すると、そこから小さな筐体の物体が姿を現した。
「『パンドラの匣』、これを開く事になろうとはのう…。オールドギリスを期限内に滅ぼさねば、この座を奪われかねない、仕方のないことじゃ…。だが…」
そこで、アルカナはニヤ、と人の悪い、いや神の悪い笑み、とでも言うべき笑顔を浮かべた。
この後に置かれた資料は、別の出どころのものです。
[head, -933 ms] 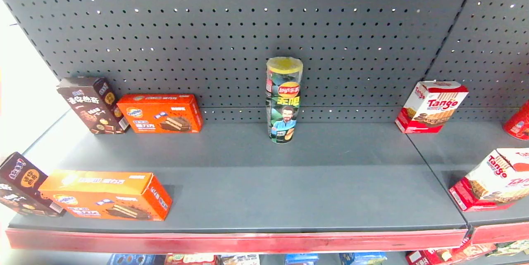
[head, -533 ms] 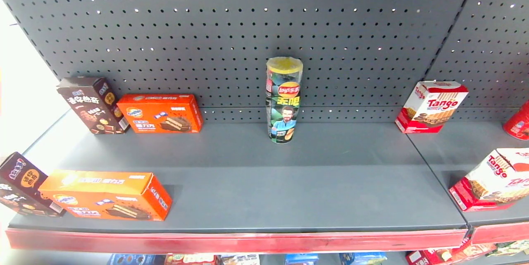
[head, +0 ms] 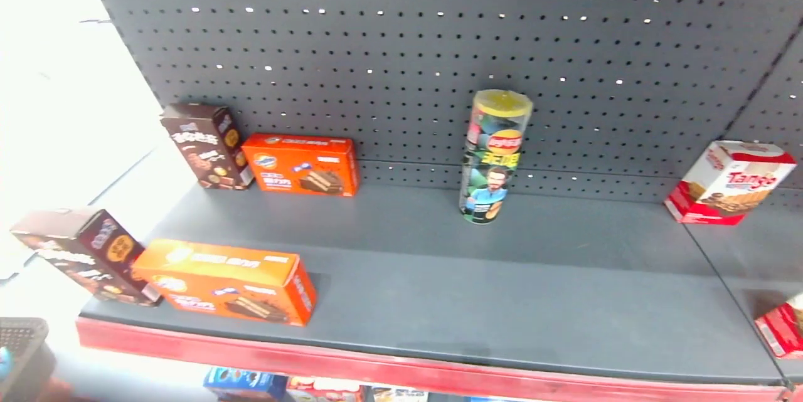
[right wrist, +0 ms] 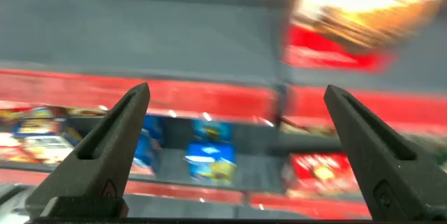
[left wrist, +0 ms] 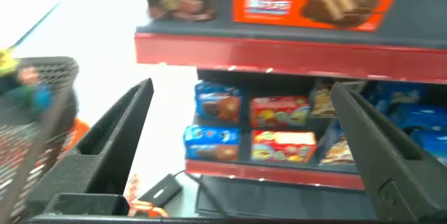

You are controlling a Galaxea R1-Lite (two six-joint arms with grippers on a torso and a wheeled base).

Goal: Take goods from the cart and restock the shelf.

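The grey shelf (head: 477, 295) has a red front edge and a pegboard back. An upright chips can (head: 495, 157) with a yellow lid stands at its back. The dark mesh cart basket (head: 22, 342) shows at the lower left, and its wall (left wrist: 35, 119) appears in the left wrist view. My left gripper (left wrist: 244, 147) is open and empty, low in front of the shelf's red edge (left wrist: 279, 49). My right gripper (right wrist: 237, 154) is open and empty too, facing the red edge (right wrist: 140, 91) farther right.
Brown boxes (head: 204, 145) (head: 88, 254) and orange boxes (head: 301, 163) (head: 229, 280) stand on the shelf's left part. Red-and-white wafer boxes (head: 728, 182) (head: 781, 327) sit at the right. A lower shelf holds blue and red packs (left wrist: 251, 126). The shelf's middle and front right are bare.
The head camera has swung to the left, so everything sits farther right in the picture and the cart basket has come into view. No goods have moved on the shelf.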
「ただ滅ぼしていくだけの一方的殺戮程つまらんものもない…。これは、少しばかり面白味がないとのう。クックック……」
そう言うと、タッチパネルのように空間に二人の少年の顔が浮かんだ。
その背後には見知らぬ男女が何名か個別に映ったパネルも存在する。
「さて、物語をトレードしようではないか…。適材適所、この言葉が似合う場面も、ここを除いてばかりは中々ないのう…」
そう言うと、手早くパネルの内容を移し替え、切り替えていく。
そして、最後のパネル。
イザリオと、秀都。
「制約も盟約も規約もない。理不尽には理不尽を。災厄には災厄を。それを成し遂げてくれるのは、彼らだけだからのう。せめても、私を楽しませるのじゃぞ?」
そう言うと、イザリオと秀都のパネルをすり替えた。
それと同時に、グラグラとアルカナの空間が大きく揺れ始める。
「む……因果律に不要なダメージを与えてしまったか…。まぁよい。その程度数秒で直してくれる」
立ち上がっていたアルカナは、ジロリとすり替えたパネルを睨みつける。
もう既にトレードは終了しており、物語は入れ替わった。
秀都とイザリオ、この二人の物語は、歪曲しながらも紡がれていく。